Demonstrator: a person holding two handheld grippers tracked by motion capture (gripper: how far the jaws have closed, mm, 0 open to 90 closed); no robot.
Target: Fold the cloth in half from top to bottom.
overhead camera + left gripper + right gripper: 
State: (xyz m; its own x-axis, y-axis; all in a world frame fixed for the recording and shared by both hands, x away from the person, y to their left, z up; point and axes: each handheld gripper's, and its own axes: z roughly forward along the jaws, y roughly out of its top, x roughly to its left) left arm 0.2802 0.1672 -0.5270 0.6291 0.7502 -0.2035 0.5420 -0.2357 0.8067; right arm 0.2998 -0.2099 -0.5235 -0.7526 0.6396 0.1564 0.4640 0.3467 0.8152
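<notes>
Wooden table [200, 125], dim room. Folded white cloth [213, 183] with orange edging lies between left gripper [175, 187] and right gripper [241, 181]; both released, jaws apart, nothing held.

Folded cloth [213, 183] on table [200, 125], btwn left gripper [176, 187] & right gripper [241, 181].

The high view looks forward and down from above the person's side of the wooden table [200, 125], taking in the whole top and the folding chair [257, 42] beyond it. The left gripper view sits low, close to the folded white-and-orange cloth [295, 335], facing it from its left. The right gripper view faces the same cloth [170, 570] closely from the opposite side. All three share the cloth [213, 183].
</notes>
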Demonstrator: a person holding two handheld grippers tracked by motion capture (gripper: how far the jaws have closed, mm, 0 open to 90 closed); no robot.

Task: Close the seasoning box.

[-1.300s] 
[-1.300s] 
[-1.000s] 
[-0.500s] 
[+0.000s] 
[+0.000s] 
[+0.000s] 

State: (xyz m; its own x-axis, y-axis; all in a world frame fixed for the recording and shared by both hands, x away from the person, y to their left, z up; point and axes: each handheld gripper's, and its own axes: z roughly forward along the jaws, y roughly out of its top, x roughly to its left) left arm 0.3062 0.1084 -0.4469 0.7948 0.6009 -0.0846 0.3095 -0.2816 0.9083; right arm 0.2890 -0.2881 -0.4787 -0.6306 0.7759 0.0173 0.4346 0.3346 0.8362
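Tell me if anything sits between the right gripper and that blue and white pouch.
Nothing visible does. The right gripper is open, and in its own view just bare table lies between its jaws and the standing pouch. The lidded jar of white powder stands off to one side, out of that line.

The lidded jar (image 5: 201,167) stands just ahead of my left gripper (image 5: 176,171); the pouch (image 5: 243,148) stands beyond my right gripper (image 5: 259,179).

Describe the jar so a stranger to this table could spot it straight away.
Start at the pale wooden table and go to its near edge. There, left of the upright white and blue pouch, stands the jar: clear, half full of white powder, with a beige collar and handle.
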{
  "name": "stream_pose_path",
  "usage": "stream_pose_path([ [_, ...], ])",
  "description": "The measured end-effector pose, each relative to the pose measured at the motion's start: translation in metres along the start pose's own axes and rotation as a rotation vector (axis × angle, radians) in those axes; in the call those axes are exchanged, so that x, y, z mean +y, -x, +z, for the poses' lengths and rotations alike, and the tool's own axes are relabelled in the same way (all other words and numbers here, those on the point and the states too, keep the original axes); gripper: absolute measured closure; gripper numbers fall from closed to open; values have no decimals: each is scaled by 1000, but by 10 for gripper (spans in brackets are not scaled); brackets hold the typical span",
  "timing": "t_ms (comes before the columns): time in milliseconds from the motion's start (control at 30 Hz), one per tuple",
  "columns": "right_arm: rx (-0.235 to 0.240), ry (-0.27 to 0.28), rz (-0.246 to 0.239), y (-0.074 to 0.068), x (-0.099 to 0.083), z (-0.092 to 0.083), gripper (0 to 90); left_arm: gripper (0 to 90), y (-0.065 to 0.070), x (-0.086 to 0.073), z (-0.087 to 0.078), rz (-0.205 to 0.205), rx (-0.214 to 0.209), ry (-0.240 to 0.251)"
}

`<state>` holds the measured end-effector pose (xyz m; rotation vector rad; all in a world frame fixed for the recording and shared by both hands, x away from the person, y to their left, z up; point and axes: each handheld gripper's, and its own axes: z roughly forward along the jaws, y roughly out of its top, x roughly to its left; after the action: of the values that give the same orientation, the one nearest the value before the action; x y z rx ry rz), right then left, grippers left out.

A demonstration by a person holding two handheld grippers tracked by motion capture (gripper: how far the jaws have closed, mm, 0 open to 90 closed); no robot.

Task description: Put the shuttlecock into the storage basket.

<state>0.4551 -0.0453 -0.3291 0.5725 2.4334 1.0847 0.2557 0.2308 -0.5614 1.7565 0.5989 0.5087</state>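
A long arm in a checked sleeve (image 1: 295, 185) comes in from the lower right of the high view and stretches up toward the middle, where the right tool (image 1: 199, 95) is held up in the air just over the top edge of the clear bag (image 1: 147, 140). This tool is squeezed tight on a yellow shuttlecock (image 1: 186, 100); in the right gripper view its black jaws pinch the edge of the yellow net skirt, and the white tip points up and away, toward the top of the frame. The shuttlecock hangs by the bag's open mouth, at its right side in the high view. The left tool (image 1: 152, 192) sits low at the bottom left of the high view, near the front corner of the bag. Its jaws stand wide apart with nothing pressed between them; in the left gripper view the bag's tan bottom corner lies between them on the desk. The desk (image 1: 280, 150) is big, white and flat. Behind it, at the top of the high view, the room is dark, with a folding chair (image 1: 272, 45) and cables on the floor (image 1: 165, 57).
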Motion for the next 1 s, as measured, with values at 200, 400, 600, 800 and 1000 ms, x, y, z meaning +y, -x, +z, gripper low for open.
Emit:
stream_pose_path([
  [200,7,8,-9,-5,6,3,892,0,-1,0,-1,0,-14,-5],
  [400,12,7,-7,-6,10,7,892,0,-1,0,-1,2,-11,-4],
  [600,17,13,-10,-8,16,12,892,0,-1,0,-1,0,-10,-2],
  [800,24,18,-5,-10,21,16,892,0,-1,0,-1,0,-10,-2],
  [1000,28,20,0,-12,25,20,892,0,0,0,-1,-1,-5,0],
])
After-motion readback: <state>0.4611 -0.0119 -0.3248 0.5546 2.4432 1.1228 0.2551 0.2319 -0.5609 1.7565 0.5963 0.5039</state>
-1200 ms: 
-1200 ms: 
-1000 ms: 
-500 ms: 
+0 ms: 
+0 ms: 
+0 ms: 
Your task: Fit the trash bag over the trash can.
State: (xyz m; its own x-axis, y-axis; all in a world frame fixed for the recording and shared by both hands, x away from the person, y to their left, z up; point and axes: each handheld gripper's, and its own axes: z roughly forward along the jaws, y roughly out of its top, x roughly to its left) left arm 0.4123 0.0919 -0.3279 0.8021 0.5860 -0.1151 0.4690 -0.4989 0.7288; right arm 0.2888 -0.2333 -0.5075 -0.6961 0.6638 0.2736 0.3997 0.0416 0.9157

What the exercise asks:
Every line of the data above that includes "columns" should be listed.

Exercise output:
  "timing": "t_ms (comes before the columns): time in milliseconds from the motion's start (control at 30 Hz), one per tuple",
  "columns": "right_arm: rx (-0.235 to 0.240), ry (-0.27 to 0.28), rz (-0.246 to 0.239), y (-0.074 to 0.068), x (-0.099 to 0.083), z (-0.092 to 0.083), gripper (0 to 90); left_arm: gripper (0 to 90), y (-0.065 to 0.070), x (-0.086 to 0.073), z (-0.087 to 0.078), rz (-0.205 to 0.205), rx (-0.214 to 0.209), ry (-0.240 to 0.251)"

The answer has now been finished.